#### [Assignment]
Set down the material exactly, keeping every line whole.

╔══

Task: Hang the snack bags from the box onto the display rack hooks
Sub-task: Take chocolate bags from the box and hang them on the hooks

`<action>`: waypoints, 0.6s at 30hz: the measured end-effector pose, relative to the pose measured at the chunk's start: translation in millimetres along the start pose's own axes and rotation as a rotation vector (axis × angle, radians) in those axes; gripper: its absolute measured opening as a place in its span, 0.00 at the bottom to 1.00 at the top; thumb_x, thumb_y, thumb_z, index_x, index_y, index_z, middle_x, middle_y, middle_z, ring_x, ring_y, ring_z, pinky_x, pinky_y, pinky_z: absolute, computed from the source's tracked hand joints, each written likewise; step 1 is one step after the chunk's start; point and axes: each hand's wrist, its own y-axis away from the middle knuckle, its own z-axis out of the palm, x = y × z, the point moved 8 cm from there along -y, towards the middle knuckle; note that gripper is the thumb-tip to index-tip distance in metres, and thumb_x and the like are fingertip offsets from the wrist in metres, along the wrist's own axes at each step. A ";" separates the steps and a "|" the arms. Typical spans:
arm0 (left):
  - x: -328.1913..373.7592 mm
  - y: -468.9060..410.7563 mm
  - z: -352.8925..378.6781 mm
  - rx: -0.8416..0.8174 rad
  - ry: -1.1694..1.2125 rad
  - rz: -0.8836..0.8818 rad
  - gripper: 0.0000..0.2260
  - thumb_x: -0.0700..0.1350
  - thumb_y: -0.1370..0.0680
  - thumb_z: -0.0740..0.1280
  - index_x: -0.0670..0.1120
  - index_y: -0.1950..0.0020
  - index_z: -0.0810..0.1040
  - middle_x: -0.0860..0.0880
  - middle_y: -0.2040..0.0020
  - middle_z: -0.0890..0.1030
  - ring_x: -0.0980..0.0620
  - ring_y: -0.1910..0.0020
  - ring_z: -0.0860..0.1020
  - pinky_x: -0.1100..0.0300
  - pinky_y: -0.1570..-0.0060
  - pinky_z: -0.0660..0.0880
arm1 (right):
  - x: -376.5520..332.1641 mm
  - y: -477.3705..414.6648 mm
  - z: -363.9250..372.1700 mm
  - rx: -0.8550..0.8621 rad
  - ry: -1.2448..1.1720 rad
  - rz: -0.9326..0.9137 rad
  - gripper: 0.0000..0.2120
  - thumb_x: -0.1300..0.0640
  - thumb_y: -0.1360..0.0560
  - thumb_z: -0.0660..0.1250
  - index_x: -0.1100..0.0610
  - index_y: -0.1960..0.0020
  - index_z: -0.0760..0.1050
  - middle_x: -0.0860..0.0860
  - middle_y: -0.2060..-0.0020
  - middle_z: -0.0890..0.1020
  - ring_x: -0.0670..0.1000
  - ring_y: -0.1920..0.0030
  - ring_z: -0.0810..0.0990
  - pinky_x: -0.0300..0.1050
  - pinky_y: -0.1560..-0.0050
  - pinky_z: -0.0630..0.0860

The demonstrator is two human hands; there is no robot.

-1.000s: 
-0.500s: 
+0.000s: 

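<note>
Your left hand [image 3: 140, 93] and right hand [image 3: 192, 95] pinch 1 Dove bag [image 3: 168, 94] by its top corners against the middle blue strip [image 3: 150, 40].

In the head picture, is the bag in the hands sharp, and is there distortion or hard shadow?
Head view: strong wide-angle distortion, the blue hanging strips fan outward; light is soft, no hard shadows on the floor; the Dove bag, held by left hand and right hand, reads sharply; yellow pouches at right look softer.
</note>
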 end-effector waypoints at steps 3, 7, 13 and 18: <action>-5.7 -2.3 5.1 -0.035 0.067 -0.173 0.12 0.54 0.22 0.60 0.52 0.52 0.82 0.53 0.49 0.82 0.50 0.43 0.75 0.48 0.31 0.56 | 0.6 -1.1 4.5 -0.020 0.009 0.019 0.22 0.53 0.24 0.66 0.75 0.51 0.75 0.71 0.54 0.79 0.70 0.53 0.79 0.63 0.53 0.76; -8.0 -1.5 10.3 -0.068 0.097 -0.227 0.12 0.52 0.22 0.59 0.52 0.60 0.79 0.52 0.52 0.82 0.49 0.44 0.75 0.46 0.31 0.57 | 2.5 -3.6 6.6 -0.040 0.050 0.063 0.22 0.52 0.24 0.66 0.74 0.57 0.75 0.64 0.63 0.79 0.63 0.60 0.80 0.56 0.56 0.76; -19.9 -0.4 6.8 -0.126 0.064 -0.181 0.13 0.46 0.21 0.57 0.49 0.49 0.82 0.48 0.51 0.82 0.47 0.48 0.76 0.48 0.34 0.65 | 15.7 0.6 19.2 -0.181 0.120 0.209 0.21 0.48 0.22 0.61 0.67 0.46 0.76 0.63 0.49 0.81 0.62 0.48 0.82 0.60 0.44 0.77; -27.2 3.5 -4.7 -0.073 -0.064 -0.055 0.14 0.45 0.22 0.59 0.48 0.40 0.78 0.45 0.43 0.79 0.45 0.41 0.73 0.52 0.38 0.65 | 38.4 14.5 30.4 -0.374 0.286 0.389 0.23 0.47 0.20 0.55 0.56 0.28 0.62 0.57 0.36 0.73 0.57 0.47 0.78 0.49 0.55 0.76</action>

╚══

#### [The completed task]
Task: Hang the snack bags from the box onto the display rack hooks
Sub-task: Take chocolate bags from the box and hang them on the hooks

`<action>`: waypoints, 0.6s at 30hz: the measured end-effector pose, relative to the pose measured at the chunk's start: translation in millimetres along the start pose's own axes and rotation as a rotation vector (axis × angle, radians) in those axes; gripper: its absolute measured opening as a place in its span, 0.00 at the bottom to 1.00 at the top; thumb_x, thumb_y, thumb_z, index_x, index_y, index_z, middle_x, middle_y, middle_z, ring_x, ring_y, ring_z, pinky_x, pinky_y, pinky_z: absolute, computed from the source's tracked hand joints, each written likewise; step 1 is one step after the chunk's start; point and axes: each hand's wrist, its own y-axis away from the middle knuckle, its own z-axis out of the palm, x = y × z, the point moved 8 cm from there along -y, towards the middle knuckle; note that gripper is the thumb-tip to index-tip distance in metres, and thumb_x and the like are fingertip offsets from the wrist in metres, along the wrist's own axes at each step. A ";" separates the steps and a "|" the arms. Typical spans:
arm0 (left):
  - x: -328.1913..373.7592 mm
  - y: -468.9060..410.7563 mm
  - z: -352.8925..378.6781 mm
  - rx: -0.8416..0.8174 rad
  - ry: -1.1694..1.2125 rad
  - rz: -0.8836..0.8818 rad
  - gripper: 0.0000..0.2260
  - thumb_x: -0.0700..0.1350
  - thumb_y: -0.1370..0.0680
  - thumb_z: -0.0740..0.1280
  - index_x: -0.0670..0.1120
  - index_y: -0.1950..0.0020
  - index_z: -0.0810..0.1040
  - middle_x: -0.0860..0.0880
  - middle_y: -0.2040..0.0020
  - middle_z: -0.0890..0.1030
  - ring_x: -0.0980..0.0620
  - ring_y: -0.1910..0.0020
  - ring_z: -0.0860..0.1020
  - pinky_x: -0.1100..0.0300
  - pinky_y: -0.1570..-0.0060
  - pinky_z: -0.0660..0.0880
arm1 (right):
  - x: -376.5520..332.1641 mm
  - y: -477.3705..414.6648 mm
  - z: -363.9250..372.1700 mm
  - rx: -0.8550..0.8621 rad
  - ry: -1.2448..1.1720 rad
  - rz: -0.9326..0.9137 rad
  - gripper: 0.0000..0.2120
  - thumb_x: -0.1300..0.0640
  - thumb_y: -0.1360..0.0560
  - thumb_z: -0.0660..0.1250
  - index_x: -0.1100..0.0610
  - index_y: -0.1960..0.0020
  - index_z: -0.0760..0.1050
  - middle_x: -0.0860..0.0860
  - middle_y: -0.2060..-0.0020
  - middle_z: -0.0890..0.1020
  - ring_x: -0.0670..0.1000
  - ring_y: -0.1920..0.0030
  - ring_z: -0.0810..0.0990
  - pinky_x: -0.0300..0.1050
  - pinky_y: -0.1560..-0.0050
  - pinky_z: -0.0630..0.0860

The demonstrator is two human hands; there is no robot.

-1.000s: 
-0.500s: 
+0.000s: 

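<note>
Your left hand [image 3: 140, 93] and right hand [image 3: 192, 95] pinch 1 Dove bag [image 3: 168, 94] by its top corners against the middle blue strip [image 3: 150, 40].

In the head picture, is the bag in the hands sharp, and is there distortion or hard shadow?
Head view: strong wide-angle distortion, the blue hanging strips fan outward; light is soft, no hard shadows on the floor; the Dove bag, held by left hand and right hand, reads sharply; yellow pouches at right look softer.
</note>
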 end-effector waypoints at steps 3, 7, 13 and 18: <action>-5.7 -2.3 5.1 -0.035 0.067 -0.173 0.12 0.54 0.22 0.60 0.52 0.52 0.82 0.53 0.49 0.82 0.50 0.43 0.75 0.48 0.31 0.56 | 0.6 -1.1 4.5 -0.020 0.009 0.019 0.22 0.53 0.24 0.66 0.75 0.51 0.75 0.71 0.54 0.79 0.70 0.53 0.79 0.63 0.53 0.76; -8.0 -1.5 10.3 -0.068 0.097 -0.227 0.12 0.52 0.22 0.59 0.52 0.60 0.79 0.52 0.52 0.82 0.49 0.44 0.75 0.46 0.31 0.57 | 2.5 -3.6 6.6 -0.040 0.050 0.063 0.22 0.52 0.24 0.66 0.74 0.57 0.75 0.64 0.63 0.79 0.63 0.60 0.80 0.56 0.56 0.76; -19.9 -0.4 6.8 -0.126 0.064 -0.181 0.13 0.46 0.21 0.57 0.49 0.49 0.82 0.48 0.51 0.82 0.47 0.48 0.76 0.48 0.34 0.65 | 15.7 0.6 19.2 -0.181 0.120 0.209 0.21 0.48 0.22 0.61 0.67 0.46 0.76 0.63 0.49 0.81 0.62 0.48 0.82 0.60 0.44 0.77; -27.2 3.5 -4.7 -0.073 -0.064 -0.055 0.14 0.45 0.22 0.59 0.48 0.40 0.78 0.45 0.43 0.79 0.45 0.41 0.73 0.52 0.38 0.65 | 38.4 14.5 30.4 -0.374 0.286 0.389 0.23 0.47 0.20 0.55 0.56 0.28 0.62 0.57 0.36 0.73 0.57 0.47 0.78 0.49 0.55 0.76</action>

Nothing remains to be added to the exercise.